Reproduce exactly the lines below from the one containing "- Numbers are" through the one containing "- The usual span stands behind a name", including both, and nothing else.

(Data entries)
------------------------------------------------------------

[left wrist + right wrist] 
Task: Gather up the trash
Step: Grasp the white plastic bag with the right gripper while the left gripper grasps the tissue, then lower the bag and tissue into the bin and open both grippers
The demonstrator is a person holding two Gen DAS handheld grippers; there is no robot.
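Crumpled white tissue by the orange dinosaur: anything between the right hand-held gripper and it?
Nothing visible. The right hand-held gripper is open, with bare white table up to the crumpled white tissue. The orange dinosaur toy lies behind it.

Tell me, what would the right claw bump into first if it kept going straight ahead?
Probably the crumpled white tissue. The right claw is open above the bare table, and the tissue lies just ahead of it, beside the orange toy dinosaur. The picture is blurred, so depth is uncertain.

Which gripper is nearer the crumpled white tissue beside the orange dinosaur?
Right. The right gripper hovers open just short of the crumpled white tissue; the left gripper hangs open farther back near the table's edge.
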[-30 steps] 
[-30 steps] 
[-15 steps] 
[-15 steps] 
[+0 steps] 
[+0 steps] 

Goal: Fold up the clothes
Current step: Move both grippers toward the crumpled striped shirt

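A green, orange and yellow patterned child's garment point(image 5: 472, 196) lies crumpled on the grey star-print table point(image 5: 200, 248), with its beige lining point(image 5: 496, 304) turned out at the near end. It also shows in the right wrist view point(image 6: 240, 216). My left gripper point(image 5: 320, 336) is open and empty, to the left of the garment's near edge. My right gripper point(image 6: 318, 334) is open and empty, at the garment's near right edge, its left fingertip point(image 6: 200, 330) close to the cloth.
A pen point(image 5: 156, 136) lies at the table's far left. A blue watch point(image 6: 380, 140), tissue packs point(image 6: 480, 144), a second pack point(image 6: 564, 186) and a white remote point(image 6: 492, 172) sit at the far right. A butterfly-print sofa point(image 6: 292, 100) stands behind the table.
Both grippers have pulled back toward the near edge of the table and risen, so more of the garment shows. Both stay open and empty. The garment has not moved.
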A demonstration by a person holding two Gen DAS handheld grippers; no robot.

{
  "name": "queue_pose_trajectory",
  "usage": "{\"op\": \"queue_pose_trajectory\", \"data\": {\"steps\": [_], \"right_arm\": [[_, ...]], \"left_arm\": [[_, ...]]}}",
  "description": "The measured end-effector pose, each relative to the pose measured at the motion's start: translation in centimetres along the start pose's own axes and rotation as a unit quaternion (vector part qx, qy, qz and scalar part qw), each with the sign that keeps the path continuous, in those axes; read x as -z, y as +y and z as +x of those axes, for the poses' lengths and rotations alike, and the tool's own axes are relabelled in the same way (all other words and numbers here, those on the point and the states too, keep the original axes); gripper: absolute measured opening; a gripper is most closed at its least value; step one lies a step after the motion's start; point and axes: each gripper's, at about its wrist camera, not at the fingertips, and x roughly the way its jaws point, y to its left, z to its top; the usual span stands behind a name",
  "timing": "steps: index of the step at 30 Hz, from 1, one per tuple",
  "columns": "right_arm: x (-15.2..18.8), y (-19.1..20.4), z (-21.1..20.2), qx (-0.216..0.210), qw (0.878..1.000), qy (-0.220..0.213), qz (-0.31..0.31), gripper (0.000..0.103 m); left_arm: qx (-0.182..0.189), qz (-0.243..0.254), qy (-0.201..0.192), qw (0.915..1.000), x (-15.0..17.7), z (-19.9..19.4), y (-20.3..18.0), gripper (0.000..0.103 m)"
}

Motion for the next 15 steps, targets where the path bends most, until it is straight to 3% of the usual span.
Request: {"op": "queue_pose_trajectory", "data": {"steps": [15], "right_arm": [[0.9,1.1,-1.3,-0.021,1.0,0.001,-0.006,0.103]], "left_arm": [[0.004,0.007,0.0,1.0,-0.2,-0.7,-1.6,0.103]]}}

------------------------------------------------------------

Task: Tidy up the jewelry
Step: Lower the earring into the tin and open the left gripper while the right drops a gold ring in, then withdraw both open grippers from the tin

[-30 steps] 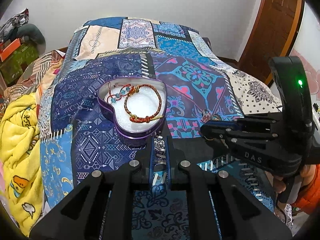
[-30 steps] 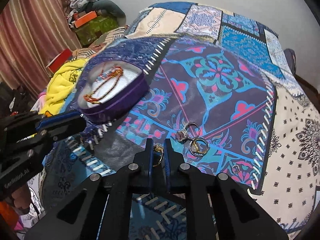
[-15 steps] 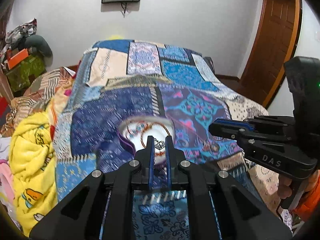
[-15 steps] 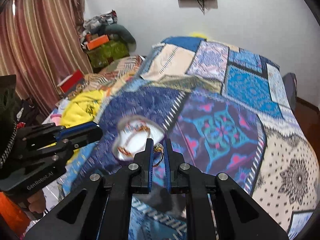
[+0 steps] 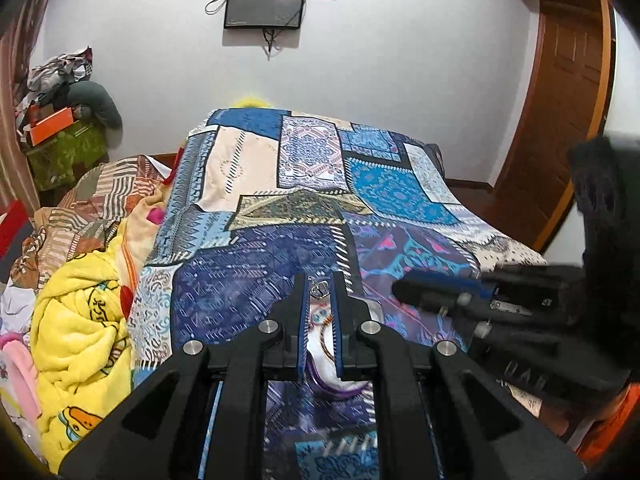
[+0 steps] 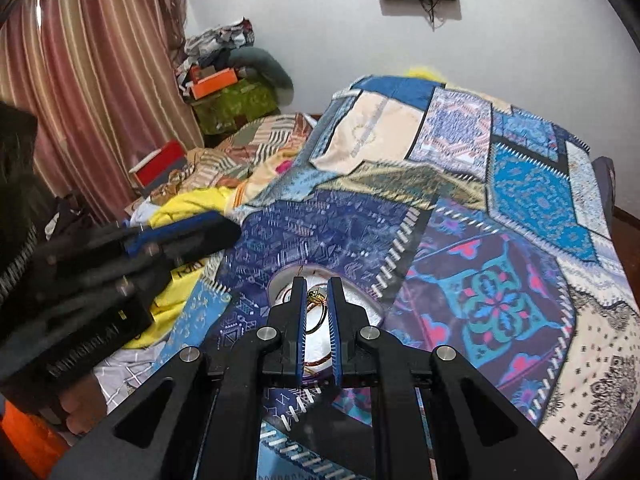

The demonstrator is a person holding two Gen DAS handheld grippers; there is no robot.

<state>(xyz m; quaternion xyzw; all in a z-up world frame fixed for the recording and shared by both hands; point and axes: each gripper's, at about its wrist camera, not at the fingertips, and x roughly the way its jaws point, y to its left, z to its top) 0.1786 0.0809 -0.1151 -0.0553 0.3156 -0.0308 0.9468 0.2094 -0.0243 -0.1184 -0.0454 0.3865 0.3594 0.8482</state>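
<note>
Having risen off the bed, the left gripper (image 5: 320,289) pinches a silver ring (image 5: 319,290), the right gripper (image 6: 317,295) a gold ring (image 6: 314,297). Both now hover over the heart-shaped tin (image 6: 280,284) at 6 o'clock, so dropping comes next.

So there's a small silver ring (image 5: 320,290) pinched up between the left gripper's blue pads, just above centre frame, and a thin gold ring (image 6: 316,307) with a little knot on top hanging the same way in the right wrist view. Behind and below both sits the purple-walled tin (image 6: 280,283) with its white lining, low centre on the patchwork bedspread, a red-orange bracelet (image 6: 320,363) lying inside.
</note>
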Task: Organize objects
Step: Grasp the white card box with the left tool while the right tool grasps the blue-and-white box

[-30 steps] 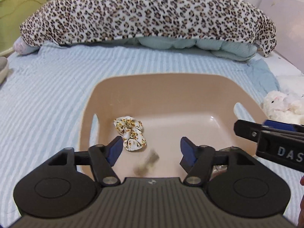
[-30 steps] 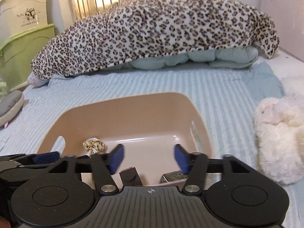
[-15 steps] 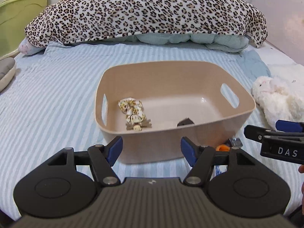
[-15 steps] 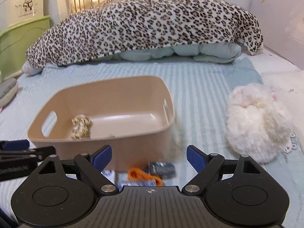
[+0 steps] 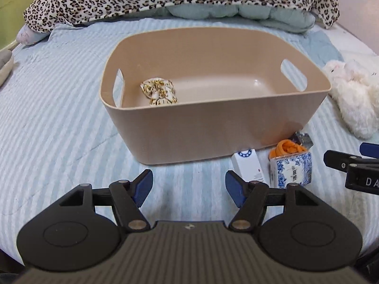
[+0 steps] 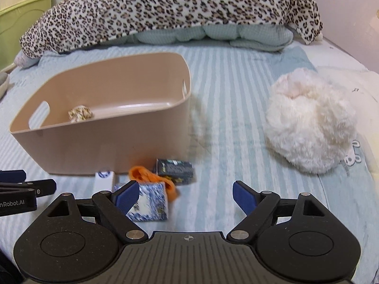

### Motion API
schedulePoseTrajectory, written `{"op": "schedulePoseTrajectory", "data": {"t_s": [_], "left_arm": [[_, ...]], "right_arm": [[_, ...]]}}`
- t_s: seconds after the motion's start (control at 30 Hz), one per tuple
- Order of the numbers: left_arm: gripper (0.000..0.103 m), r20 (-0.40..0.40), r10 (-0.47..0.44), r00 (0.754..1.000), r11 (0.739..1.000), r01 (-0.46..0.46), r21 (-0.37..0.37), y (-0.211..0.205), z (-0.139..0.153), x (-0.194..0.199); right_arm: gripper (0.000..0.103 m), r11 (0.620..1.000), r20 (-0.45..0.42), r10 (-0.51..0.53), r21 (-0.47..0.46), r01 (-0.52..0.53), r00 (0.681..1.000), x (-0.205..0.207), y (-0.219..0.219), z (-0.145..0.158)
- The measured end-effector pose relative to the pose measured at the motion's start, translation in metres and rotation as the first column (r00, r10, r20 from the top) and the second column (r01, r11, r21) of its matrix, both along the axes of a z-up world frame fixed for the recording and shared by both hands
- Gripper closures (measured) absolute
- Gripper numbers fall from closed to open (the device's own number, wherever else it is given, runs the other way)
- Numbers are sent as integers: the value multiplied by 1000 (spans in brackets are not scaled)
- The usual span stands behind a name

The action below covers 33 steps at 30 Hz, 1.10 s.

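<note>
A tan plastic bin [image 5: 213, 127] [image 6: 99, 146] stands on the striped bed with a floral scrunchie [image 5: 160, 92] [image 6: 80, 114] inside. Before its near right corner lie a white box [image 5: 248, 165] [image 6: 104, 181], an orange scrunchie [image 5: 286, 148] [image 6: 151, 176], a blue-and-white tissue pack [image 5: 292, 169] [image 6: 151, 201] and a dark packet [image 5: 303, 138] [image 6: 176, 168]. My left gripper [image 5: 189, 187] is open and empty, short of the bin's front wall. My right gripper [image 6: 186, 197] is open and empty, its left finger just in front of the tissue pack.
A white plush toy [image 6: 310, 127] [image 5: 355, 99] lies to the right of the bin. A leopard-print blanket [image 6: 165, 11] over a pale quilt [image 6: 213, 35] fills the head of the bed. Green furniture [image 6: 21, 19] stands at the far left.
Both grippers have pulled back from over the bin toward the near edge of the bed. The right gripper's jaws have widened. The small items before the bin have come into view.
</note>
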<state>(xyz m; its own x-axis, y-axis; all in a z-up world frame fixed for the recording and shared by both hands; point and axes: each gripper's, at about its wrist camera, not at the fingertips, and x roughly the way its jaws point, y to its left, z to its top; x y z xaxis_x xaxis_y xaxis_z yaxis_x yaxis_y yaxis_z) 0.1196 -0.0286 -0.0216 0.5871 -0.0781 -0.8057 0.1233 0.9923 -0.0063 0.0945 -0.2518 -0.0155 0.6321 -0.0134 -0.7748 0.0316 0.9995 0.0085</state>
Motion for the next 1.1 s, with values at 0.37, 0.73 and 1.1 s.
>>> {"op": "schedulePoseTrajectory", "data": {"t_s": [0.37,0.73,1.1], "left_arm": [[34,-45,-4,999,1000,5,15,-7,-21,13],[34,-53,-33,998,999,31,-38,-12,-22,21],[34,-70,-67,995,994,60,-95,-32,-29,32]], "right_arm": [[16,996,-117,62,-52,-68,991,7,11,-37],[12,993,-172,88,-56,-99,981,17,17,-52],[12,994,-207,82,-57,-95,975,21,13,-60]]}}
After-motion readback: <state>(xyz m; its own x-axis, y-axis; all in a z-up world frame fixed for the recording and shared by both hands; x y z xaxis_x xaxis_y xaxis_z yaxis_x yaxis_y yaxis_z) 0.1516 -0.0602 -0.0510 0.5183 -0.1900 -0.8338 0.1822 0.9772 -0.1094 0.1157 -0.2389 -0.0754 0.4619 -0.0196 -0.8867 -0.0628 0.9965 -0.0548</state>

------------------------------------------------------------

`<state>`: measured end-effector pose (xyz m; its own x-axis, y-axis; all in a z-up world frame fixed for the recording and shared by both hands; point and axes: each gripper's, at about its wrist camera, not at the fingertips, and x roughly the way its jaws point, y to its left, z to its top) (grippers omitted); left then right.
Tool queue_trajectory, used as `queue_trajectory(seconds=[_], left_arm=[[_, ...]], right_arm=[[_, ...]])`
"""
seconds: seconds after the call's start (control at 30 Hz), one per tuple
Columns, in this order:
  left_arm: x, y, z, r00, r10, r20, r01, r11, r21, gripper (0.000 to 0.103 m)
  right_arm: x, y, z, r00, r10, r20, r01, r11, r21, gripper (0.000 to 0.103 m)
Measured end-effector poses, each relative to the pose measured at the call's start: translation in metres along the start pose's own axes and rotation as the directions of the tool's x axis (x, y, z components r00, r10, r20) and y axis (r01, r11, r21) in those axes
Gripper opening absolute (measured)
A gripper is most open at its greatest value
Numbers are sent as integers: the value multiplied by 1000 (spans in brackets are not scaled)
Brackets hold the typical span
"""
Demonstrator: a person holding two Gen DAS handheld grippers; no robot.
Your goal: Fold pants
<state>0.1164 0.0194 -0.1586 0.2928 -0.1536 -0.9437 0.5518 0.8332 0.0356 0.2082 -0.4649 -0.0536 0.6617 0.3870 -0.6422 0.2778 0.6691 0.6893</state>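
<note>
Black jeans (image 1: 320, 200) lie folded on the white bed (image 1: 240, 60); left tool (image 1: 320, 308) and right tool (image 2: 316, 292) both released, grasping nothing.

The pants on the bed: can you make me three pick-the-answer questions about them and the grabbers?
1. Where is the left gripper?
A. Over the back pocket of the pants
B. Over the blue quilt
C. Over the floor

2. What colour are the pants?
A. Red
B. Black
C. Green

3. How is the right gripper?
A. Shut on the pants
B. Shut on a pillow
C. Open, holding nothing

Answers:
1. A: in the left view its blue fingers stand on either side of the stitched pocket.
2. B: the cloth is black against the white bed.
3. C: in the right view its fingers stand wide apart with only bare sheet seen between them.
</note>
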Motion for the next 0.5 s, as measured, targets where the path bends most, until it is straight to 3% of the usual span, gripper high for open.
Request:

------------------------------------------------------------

• _Task answer_
- Numbers are sent as integers: the value multiplied by 1000 (spans in brackets are not scaled)
- The usual span stands behind a name

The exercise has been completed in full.